Она впустила Виктора в вестибюль, заставленный большими фарфоровыми вазами, и провела в просторную комнату, почти пустую, за исключением ковра на полу, пианино, танцевальных станков вдоль стен и зеркал напротив. В углу стояли несколько стульев, там хозяйка с гостем и уселись.
– Месье Легри много сделал для моего мужа. Когда стало ясно, что у Эрнеста больное сердце, он устроил ему консультацию у известного специалиста. Лечение было дорогостоящим, и мы никогда бы не смогли оплатить его без поддержки месье Легри, в то время у нас было всего несколько учеников, и мы едва сводили концы с концами…
Мадам Сорбье тяжело вздохнула.
– Ваш дядя был благородным человеком.
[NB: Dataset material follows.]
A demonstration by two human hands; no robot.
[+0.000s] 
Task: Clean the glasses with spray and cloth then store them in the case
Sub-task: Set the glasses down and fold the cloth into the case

Они познакомились с Эрнестом в одном кабачке в Латинском квартале, и у них завязалась дискуссия о Шарле Фурье. Потом, пропустив пару стаканчиков сидра, они решили сыграть в пикет. Отсюда и прозвище, которым Эмиль наградил моего мужа, узнав, что тот – учитель танцев.
– В восемьдесят восьмом году вы послали моему дяде извещение о смерти Эрнеста. Разве вы не знали, что Эмиль Легри умер десять лет назад?
Мадемуазель Сорбье невольно вскрикнула.
– Как?! Никто не сообщил нам!
– Странно, если поверить в то, что Эрнест и Эмиль были близкими друзьями и регулярно встречались!
– Да, так и было. Но однажды они поссорились и с тех пор больше не виделись. Мой муж был хороший человек, но очень обидчивый.
– А из-за чего они поссорились?
– Эрнест еще в юности стал атеистом. Но, несмотря на то, что я ревностная католичка, это не помешало мне его полюбить. А в 1875 году с ним произошло мистическое событие, которое произвело на него такое сильное впечатление, что он уверовал в Бога. А ваш дядя…
– Но Эмиль не был атеистом! – заметил Виктор.
– Он называл себя агностиком, и это приводило Эрнеста в негодование. Однажды их ученый спор перерос в ссору, и оба потеряли самообладание. И хотя Эрнест потом переживал из-за этой размолвки, он не был готов к примирению, и поэтому разорвал отношения с Эмилем. Когда у него случился инфаркт, я написала вашему дяде. А не увидев его на похоронах, подумала, что он не простил Эрнеста, и больше не пыталась с ним связаться. Отчего он умер?
– От чахотки. Туберкулеза легких. Я был рядом. Он держался мужественно. И взял с меня слово, что я сохраню его бумаги и гравюры, имеющие отношение к фурьеризму.
Виктор надеялся увидеть на лице мадам Сорбье хоть малейший признак того, что ей что-то известно об ассоциации. Но она и глазом не моргнула. Тогда он продолжил расспросы:
– А что послужило причиной инфаркта месье Сорбье?
– Мы думали, что это очередной сердечный приступ, но все оказалось гораздо серьезнее. Это было ужасно. Наш старший сын, Жан, стал давать уроки танцев вместо отца, чтобы младший имел возможность завершить образование: он учится на юриста. Я верю, что Эрнест – там, где он сейчас, гордится нами. Ах! Если бы вы встретились с ним раньше… Он превосходно танцевал, а в польке никто не мог с ним сравниться! Жан унаследовал талант от отца. А я аккомпанирую. Зоя, моя невестка, тоже работает с нами. Но мода на танцы меняется, и меня это беспокоит. Вот и теперь, этот новый танец, пришедший к нам из Аргентины, становится все более популярен, несмотря на свою вульгарность. Его называют танго. А уж канкан…
Виктор поднялся: он не испытывая ни малейшего желания обсуждать эту тему, так как отдавал предпочтение классическому балету. Он вспомнил выступление Фифи Ба-Рен, которое имел счастье лицезреть: оно вызывало эмоции, весьма далекие от эстетических.
…Когда Виктор появился в лавке, Кэндзи с облегчением передал ему бразды правления. Нанятый на неполный рабочий день Симеон Дельма уходил после обеда, и Жозефу предстояло самому доставить «Соединение и перевод четырех Евангелий» графа Льва Толстого Саломее де Флавиньоль. Кэндзи с радостью воспользовался возможностью отправиться на улицу Эшель и заказать знакомому трактирщику изысканные блюда, чтобы удивить Джину, которую пригласил на ужин.